◆ **Goal of the exercise**: Only the lines from the beginning of the data through the line holding "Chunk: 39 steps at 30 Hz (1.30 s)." belong in the answer, printed exactly and without pictures.

◆ **Information**:
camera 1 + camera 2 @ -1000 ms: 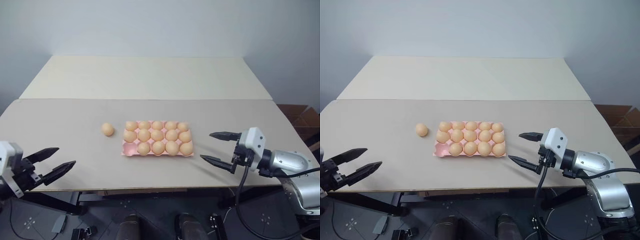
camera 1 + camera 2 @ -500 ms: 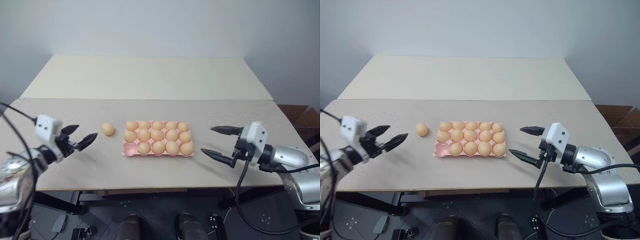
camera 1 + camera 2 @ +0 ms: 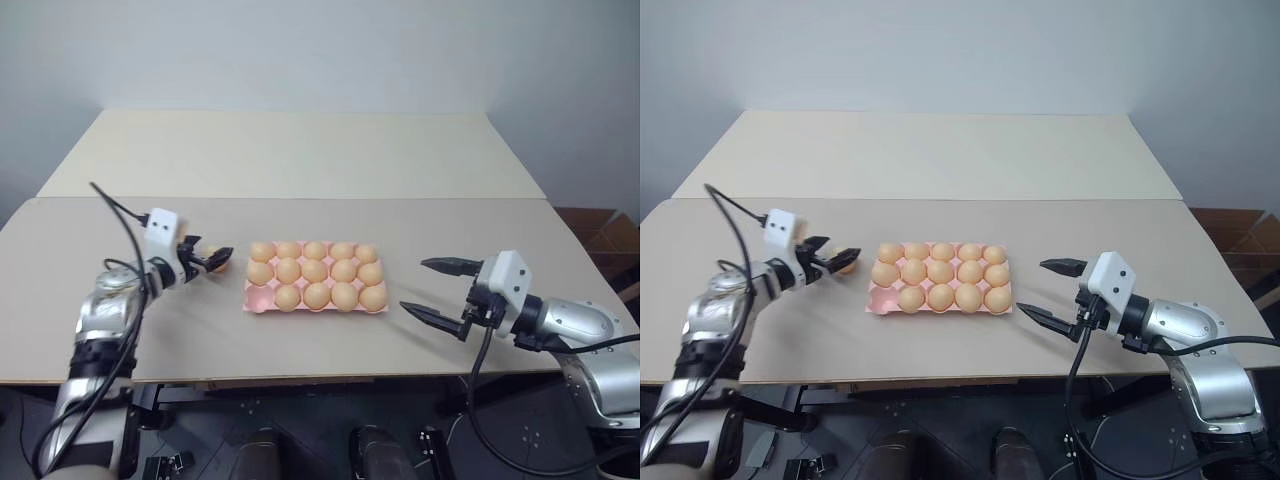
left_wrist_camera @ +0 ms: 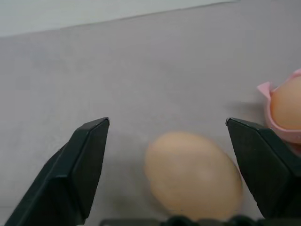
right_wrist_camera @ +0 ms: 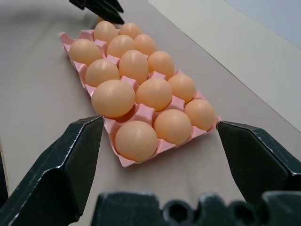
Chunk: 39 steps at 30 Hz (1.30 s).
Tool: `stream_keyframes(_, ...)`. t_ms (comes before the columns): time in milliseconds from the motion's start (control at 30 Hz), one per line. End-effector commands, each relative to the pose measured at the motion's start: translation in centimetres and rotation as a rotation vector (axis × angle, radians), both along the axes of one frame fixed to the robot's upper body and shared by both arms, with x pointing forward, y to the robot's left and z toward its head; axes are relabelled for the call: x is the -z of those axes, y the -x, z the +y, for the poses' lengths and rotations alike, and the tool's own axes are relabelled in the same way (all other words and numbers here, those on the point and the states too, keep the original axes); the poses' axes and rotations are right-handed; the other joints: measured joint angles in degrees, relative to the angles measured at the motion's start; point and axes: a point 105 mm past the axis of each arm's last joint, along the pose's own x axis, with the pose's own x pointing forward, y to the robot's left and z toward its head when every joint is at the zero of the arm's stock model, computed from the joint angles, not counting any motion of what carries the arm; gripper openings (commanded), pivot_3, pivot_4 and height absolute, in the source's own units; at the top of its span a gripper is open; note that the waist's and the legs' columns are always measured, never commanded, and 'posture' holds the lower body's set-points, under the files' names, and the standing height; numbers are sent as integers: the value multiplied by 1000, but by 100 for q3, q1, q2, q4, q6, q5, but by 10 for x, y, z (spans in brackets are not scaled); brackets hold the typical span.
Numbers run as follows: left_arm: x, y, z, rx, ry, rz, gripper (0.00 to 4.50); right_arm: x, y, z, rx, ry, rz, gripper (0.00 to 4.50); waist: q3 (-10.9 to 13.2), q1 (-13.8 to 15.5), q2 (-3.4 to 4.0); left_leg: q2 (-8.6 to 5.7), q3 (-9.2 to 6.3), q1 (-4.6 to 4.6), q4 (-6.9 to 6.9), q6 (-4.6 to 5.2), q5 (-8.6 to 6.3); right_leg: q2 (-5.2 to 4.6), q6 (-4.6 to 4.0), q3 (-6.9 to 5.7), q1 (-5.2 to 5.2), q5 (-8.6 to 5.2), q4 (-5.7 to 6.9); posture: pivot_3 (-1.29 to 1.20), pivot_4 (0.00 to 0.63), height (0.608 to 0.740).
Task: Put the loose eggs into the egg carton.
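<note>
Since the earlier frame my left arm has swung in from the table's near-left edge; its fingers now straddle the last loose egg. My right arm has kept its place.

Table [image 3: 300, 160]: pale, two boards butted together.

Egg carton [image 3: 256, 297]: flat pink moulded tray at mid-table, fourteen cups filled, near-left corner cup bare.

Right gripper [image 3: 435, 290]: parked to the right of the carton, jaws wide apart, holding nothing.

Left gripper [image 3: 213, 262]: jaws apart around the egg, neither finger [image 4: 84, 165] visibly touching the shell in the left wrist view.

Loose egg [image 4: 193, 175]: smooth, pale orange-tan, lying on the table just left of the carton. It sits off-centre toward one finger, so I judge it best to centre first, then close gently, since the rounded shell could squirt out.
</note>
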Motion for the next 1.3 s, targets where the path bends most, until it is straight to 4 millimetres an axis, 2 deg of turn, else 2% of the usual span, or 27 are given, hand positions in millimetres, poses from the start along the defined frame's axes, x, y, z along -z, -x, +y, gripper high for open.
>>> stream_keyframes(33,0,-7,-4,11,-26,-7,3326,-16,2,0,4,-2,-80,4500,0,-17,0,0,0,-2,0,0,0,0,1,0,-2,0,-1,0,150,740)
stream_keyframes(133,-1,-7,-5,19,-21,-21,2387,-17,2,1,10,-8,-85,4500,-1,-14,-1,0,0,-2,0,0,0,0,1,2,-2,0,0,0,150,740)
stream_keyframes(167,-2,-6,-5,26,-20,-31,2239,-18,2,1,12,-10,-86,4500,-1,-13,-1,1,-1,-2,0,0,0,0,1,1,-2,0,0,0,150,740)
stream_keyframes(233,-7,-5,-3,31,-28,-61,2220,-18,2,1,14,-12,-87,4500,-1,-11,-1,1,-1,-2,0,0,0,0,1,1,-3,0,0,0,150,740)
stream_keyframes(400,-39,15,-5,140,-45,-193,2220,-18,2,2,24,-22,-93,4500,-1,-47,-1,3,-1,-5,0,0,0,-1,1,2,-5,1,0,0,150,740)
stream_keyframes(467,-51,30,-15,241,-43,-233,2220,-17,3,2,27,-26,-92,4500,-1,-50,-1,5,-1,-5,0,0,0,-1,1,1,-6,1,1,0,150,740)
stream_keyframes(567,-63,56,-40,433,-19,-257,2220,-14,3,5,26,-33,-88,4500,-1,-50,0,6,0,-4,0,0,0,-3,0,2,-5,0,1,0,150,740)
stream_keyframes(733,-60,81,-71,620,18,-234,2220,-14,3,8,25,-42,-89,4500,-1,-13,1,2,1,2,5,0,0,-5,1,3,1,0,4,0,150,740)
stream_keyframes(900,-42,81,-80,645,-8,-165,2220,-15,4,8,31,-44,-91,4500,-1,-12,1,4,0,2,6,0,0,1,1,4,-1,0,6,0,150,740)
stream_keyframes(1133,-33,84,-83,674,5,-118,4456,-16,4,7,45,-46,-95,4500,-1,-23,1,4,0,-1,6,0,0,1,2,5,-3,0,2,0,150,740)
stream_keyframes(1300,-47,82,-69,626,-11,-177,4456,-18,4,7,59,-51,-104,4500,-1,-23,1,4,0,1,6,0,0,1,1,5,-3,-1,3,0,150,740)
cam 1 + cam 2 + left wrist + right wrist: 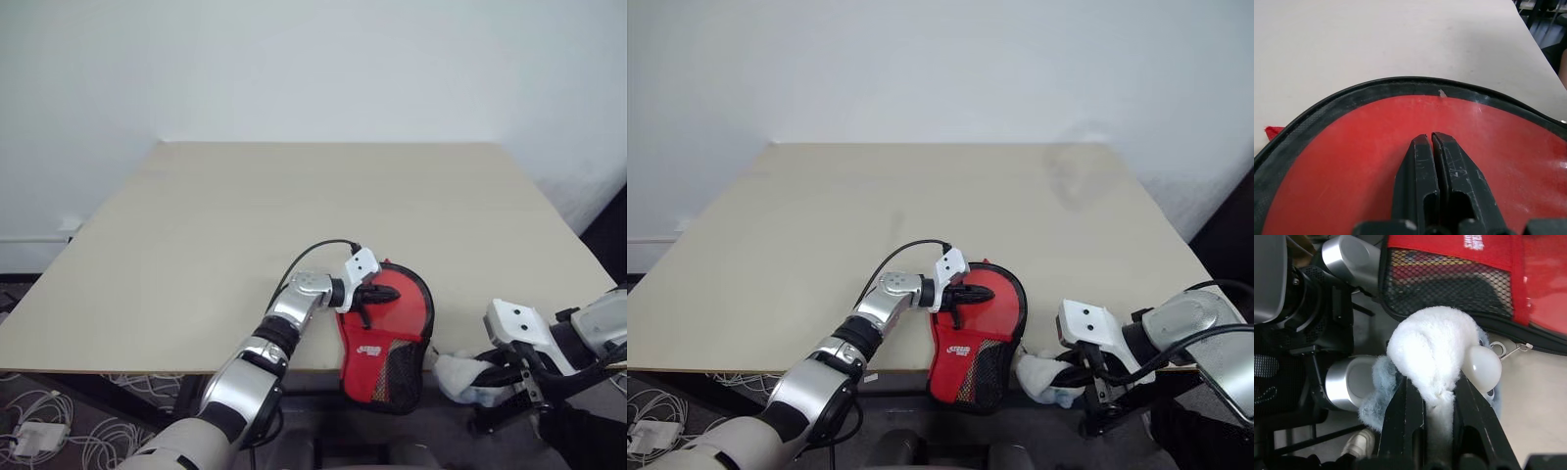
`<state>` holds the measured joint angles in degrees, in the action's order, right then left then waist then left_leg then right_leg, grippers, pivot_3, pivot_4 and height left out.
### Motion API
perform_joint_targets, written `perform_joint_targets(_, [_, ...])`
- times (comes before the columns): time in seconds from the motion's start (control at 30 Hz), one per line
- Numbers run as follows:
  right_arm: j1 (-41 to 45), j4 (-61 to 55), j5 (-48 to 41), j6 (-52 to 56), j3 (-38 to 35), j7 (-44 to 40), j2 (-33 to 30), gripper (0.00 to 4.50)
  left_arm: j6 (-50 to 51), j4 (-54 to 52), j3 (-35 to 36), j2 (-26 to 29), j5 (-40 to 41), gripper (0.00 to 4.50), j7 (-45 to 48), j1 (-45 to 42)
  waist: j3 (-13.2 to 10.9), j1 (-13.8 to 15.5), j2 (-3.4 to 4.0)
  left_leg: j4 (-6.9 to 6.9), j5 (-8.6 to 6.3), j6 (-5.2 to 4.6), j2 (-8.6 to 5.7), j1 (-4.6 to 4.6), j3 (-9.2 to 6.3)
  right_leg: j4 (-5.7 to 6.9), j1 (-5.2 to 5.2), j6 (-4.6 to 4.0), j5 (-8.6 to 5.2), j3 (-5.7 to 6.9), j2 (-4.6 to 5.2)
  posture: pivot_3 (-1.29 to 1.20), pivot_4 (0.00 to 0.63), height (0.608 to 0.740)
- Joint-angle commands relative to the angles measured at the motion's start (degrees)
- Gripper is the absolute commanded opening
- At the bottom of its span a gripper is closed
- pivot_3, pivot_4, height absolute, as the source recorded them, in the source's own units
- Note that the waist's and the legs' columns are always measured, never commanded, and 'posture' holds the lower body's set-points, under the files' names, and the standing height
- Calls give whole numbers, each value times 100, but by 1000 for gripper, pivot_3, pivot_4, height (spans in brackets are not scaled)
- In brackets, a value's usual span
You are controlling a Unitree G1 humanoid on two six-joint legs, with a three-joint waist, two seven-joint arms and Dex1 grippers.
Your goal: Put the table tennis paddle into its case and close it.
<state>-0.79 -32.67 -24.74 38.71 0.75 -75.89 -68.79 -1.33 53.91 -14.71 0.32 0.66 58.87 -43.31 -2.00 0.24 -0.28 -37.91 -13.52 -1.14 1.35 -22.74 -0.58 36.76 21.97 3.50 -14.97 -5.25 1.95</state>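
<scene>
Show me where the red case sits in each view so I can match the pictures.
Left eye view: case at the table's near edge, mesh end overhanging.
Right eye view: lower centre.
Left wrist view: red panel under the shut left gripper.
Right wrist view: mesh end above.
Shared landmark: its black edging.

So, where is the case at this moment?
In the left eye view the case lies at the table's near edge, mesh end overhanging, under the shut left gripper.

A red case (pixel 975 338) overhangs the table's (pixel 921 206) near edge, the left gripper (pixel 978 293) resting closed upon it; the right gripper (pixel 1058 380) clasps a fluffy white charm (pixel 1043 377) beside it.
</scene>
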Motion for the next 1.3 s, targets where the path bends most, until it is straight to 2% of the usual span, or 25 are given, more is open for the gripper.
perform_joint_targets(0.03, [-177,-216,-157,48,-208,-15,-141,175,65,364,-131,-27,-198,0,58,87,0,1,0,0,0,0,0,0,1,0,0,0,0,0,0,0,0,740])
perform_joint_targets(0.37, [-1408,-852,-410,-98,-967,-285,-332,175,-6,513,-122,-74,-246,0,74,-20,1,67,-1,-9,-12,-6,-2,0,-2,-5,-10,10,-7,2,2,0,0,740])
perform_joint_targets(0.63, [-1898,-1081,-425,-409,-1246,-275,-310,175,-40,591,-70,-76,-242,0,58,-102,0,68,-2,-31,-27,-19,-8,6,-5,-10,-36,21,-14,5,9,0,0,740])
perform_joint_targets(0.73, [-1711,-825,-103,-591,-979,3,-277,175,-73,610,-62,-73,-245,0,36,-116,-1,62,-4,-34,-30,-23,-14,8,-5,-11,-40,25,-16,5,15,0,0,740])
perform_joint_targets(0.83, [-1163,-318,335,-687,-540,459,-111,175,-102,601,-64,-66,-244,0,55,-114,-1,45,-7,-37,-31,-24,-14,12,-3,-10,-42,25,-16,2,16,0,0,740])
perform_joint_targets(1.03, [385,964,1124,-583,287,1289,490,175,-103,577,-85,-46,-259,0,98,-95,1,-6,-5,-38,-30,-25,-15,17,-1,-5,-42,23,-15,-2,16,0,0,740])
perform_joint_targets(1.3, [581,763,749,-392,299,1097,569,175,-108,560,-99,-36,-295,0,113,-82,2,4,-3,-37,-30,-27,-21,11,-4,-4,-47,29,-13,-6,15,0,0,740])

◆ **Answer section**:
camera 1 + camera 2 @ -1000 ms: 
camera 1 + camera 2 @ -500 ms: 
camera 1 + camera 2 @ +0 ms: 
left_wrist_camera @ +0 ms: 
right_wrist_camera @ +0 ms: 
Chunk: 39 steps at 30 Hz (1.30 s).

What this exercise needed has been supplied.